■ **What you have to do**: Each line from the beginning of the entries below through the line that includes "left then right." must be returned exactly as given.

** Supplied information follows **

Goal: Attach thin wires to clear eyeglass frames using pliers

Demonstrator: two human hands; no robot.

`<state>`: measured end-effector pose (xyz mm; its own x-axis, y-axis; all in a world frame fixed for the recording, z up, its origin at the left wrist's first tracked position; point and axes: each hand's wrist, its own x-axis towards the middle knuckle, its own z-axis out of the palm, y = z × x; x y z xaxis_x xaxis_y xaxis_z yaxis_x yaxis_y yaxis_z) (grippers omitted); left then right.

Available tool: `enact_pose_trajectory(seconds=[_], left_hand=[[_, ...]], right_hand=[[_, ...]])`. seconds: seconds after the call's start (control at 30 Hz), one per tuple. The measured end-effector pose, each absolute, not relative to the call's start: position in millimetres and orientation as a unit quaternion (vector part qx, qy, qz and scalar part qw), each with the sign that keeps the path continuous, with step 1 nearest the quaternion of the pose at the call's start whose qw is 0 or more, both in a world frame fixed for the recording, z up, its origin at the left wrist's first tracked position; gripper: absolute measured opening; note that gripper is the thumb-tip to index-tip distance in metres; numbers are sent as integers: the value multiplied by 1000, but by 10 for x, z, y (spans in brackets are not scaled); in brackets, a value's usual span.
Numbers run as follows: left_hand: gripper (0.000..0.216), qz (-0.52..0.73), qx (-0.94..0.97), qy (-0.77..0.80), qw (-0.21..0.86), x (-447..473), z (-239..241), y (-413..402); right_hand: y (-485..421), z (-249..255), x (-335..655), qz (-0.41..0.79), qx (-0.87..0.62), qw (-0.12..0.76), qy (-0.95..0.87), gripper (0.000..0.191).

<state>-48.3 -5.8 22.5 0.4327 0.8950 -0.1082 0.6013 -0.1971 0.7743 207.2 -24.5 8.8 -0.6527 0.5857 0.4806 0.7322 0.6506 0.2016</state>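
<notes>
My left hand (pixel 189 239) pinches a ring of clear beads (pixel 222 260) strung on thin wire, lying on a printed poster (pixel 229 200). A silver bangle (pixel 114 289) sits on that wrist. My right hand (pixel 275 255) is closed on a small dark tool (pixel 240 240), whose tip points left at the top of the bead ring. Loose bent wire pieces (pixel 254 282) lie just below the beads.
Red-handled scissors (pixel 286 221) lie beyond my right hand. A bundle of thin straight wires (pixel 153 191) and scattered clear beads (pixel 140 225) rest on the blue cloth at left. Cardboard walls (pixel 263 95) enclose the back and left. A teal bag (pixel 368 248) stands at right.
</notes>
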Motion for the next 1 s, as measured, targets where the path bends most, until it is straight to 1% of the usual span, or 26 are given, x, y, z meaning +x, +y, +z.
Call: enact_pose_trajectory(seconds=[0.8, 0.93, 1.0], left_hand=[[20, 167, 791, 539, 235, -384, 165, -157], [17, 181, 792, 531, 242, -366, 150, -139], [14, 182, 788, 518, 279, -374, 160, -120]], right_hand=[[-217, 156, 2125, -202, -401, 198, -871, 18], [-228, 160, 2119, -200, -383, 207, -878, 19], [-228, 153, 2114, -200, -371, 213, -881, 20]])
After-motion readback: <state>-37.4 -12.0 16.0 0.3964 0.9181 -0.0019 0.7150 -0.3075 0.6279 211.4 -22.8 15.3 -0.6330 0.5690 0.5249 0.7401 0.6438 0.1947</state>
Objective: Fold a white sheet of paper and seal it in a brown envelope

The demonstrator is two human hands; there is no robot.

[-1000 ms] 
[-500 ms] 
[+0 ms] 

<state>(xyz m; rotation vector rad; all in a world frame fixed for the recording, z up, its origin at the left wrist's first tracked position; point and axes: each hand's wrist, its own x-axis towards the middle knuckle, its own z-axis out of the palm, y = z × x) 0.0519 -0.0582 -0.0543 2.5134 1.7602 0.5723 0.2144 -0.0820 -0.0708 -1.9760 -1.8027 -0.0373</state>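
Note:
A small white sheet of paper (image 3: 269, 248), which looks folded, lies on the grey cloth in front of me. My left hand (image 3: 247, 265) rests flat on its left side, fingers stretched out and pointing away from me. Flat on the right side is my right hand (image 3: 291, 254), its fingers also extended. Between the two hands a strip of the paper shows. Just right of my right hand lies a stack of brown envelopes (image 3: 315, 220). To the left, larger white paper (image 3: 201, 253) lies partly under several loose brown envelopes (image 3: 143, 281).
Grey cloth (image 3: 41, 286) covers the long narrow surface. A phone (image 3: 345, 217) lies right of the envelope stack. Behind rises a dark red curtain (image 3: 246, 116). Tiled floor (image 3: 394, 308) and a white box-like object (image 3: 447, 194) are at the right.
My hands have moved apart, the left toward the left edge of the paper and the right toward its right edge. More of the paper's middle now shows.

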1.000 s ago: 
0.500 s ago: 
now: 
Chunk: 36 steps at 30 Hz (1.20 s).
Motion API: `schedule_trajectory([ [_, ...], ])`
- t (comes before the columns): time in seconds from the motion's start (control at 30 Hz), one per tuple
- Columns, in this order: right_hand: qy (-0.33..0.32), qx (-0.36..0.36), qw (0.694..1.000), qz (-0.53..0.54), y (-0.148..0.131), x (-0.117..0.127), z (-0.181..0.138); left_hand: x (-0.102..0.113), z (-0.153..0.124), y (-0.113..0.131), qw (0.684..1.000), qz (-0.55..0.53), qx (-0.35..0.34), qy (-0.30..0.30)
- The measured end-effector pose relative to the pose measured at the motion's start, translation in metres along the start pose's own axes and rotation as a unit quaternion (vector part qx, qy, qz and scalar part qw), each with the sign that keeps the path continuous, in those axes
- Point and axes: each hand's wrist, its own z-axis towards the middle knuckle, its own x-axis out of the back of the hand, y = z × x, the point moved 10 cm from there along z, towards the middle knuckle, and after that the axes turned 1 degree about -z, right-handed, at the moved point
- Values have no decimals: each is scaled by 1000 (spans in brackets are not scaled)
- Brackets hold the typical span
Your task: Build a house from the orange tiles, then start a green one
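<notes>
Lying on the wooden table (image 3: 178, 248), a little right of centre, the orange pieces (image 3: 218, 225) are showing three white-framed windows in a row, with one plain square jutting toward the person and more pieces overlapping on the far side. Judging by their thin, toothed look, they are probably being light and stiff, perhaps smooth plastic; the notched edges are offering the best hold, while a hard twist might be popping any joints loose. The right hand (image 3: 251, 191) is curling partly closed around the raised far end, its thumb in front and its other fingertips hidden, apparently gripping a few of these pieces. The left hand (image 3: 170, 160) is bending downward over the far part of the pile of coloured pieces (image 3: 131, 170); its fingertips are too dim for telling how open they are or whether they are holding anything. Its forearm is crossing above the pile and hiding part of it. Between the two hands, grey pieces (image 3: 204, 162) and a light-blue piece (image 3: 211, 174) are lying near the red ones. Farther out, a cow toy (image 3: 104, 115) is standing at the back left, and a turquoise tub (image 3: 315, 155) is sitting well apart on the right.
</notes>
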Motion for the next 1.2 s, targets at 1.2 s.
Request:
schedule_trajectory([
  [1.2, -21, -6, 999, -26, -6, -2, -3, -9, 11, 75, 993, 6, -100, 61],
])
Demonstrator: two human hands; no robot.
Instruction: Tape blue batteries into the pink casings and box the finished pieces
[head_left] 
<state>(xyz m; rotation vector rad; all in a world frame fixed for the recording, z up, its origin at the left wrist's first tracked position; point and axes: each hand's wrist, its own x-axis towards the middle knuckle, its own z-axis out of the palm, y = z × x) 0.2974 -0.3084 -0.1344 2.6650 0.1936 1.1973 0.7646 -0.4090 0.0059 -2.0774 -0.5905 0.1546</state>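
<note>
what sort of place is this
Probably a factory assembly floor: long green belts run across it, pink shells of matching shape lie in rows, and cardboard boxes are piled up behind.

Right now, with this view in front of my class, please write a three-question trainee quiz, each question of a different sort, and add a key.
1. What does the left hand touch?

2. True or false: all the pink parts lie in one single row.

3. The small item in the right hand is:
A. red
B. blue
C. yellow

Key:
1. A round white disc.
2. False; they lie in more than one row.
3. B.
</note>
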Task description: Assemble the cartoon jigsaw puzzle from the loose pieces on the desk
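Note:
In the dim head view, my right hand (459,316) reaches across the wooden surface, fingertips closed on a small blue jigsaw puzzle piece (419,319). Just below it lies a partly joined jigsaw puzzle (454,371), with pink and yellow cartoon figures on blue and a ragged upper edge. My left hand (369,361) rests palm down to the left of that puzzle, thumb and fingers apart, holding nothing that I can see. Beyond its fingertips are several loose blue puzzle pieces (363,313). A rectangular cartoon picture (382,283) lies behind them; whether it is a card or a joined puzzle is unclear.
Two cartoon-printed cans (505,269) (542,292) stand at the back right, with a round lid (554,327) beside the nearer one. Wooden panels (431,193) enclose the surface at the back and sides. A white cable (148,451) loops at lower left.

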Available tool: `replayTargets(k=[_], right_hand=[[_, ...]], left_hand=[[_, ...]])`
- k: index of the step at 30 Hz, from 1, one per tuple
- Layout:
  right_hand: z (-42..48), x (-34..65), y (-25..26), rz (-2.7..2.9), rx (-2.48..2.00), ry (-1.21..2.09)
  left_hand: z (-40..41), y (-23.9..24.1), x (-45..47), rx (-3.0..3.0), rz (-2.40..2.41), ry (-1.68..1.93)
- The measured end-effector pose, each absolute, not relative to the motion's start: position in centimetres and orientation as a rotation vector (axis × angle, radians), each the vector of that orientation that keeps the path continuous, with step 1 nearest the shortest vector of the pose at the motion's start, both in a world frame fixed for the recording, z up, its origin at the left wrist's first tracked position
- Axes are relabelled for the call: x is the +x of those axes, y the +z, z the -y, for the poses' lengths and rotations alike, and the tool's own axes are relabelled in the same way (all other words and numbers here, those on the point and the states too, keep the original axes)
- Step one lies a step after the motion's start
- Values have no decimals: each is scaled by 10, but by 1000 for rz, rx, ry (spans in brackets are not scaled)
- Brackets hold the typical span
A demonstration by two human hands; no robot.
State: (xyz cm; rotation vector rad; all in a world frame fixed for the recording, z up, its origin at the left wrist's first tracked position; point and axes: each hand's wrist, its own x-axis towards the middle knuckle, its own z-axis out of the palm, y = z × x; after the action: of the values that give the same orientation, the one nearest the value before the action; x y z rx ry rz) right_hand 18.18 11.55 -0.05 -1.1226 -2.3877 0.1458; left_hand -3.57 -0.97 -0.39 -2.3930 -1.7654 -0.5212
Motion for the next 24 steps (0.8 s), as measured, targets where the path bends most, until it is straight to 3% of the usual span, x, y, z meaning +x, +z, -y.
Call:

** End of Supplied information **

■ **Output of the exercise**:
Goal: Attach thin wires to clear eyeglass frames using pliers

Demonstrator: two human hands; no robot.

`<state>`: measured end-effector pose (xyz mm; its own x-axis, y-axis; all in a world frame fixed for the recording, z up, its origin at the left wrist's first tracked position; point and axes: each hand's wrist, its own x-axis towards the middle knuckle, its own z-axis out of the palm, y = z × x; x y z xaxis_x xaxis_y xaxis_z yaxis_x yaxis_y yaxis_z) (grippers omitted); left then right.

The answer is complete.